It looks like I need a "template template parameter"?

VikingofRock
Aug 24, 2008




Ralith posted:

I have the same licensing habits as you, but it's worth recognizing that the GPL isn't (just?) about compelling people to "participate." It's about ensuring that a motivated third party can come along and fix bugs in, add features to, or more broadly re-purpose a product. Consider all the abandoned games with die-hard fan communities that would love to be able to take over development, but can't because the code died with the original developers. Consider all the off-the-shelf routers out there running some variant of OpenWRT thanks to a Linux kernel tarball on a website somewhere. Consider all the TiVos and TiVoized hardware that isn't, and the introduction of the GPL3 (and, more broadly, the AGPL) to address that. For all that they're convenient and apolitical, BSD-style licenses do sacrifice some potential good.

As someone who knows very little about licenses, what is the difference in the licenses that causes this?

Plorkyeran
Mar 22, 2007

To Escape The Shackles Of The Old Forums, We Must Reject The Tribal Negativity He Endorsed

fritz posted:

Is there a good way to get a partial specification of this:
code:
    template<typename T,
            template<typename, typename = std::allocator<T>> class Container>
            std::pair<T, T> f(const Container<T>& data) {
     // stuff
    };
In particular, I want to do something special when T is a certain class, something like:

code:
   class C {};
    // V1
    template<C,
            template<C, typename = std::allocator<C>> class Container>
    std::pair<C, C> meanAndVariance(const Container<C> &data) {
    // special stuff
    }
    // V2
    template<class Container>
            std::pair<C, C> f(const Container<C>& data) {
     // special stuff
    };
V1 doesn't build, and V2 doesn't get called.

It looks like I need a "template template parameter"?

You can only partially specialize types and not functions, so to partially-specialize a function you have to make it a non-templated static member of a templated struct. You also have the syntax for partial specialization wrong; it's template<typename T> struct Bar<T, Foo> { ... }; to partially-specialize template<typename T, typename U> struct Bar;.

feedmegin
Jul 30, 2008

VikingofRock posted:

As someone who knows very little about licenses, what is the difference in the licenses that causes this?

BSD licences allow you to take the source to <x>, do what you like with it, incorporate it in your own product, and not release any of the changes you have made. At most they compel you to say that you used product <x> in your stuff.

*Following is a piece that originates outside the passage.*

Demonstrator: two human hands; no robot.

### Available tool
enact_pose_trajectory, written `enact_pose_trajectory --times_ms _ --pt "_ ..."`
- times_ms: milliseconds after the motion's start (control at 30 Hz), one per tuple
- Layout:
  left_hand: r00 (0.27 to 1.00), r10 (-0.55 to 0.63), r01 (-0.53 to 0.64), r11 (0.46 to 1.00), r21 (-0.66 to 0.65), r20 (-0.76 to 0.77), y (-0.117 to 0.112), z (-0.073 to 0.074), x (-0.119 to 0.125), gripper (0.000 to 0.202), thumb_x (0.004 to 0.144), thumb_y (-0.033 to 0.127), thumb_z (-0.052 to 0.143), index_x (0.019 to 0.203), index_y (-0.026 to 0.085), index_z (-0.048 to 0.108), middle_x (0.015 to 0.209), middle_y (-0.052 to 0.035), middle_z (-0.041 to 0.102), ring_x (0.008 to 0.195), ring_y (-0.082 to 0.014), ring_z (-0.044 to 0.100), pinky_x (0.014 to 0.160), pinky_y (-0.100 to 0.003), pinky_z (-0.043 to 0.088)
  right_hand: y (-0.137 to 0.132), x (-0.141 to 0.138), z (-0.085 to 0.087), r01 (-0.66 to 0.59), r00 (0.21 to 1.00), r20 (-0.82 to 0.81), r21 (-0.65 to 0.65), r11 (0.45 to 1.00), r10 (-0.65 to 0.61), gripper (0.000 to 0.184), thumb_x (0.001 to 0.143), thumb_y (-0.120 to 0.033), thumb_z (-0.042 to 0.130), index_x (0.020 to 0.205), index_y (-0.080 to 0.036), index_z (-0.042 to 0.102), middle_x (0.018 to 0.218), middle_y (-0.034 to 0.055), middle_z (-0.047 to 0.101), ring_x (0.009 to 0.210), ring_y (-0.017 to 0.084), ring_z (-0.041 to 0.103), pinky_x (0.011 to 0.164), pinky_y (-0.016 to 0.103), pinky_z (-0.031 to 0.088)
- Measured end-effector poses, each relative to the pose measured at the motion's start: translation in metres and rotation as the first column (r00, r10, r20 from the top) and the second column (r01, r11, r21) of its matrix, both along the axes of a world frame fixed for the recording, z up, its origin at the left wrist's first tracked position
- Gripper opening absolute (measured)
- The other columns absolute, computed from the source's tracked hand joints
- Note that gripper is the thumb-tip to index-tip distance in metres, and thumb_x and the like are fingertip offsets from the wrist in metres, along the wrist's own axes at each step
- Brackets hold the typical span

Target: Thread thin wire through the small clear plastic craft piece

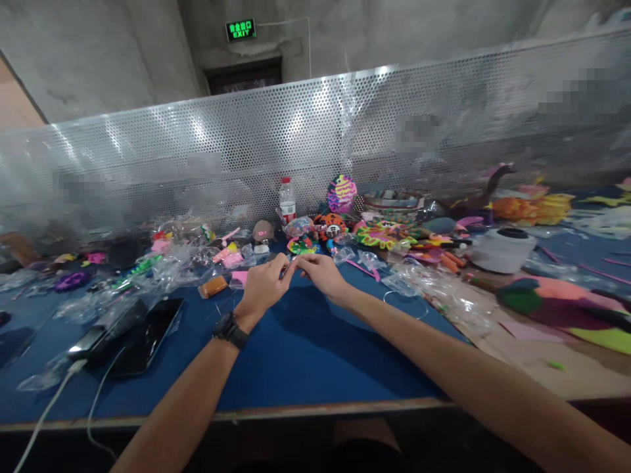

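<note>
Above the middle of the blue table point(325, 368), my left hand point(263, 286) and my right hand point(323, 272) meet at the fingertips. Both hands are closed in a pinch, with thumbs and forefingers together. Whatever lies between the fingers is too small and hidden to name. A dark watch point(231, 330) is on my left wrist. Just left of my left hand lie a pink sheet point(240, 278) and an orange-brown block in clear wrap point(213, 287). Colourful clay figures, among them an orange tiger-like one point(331, 226), stand behind my hands.
A phone point(148, 338) and a power bank with a white cable point(91, 341) lie at left. Clear plastic wrappers point(182, 263) litter the back. A red-capped bottle point(286, 200) stands before a perforated metal screen point(256, 151). A white tub point(503, 249) sits at right.
</note>
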State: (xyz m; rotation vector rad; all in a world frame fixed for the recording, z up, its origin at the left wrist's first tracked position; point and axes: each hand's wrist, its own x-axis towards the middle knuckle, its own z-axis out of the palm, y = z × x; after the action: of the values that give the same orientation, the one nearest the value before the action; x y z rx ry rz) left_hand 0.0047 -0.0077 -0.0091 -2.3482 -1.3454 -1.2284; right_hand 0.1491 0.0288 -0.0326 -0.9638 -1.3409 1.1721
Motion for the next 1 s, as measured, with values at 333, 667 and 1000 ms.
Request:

The GPL does not allow you to do this thing, it's the explicit reason it came into being.

ExcessBLarg!
Sep 1, 2001

Ralith posted:

It's about ensuring that a motivated third party can come along and fix bugs in, add features to, or more broadly re-purpose a product.
The GPL, as it applies to, say, the Linux kernel fails to ensure that because enforcement is so weak. The BusyBox guys have made some decent efforts there, and the GPL-as-applied-to-Linux did spur consumer grade router development with the original Linksys WRT, sure. But there's hundreds of Linux devices pumped out of China that don't distribute source at all with no repercussion. You might argue that this isn't a failing of the license itself as enforcement is the responsibility of the copyright holders, which is fair. But Linux is also by far the largest and most-successful GPL project, so it's hard to evaluate the actual benefits of the license today when it's biggest example no longer represents the ideal.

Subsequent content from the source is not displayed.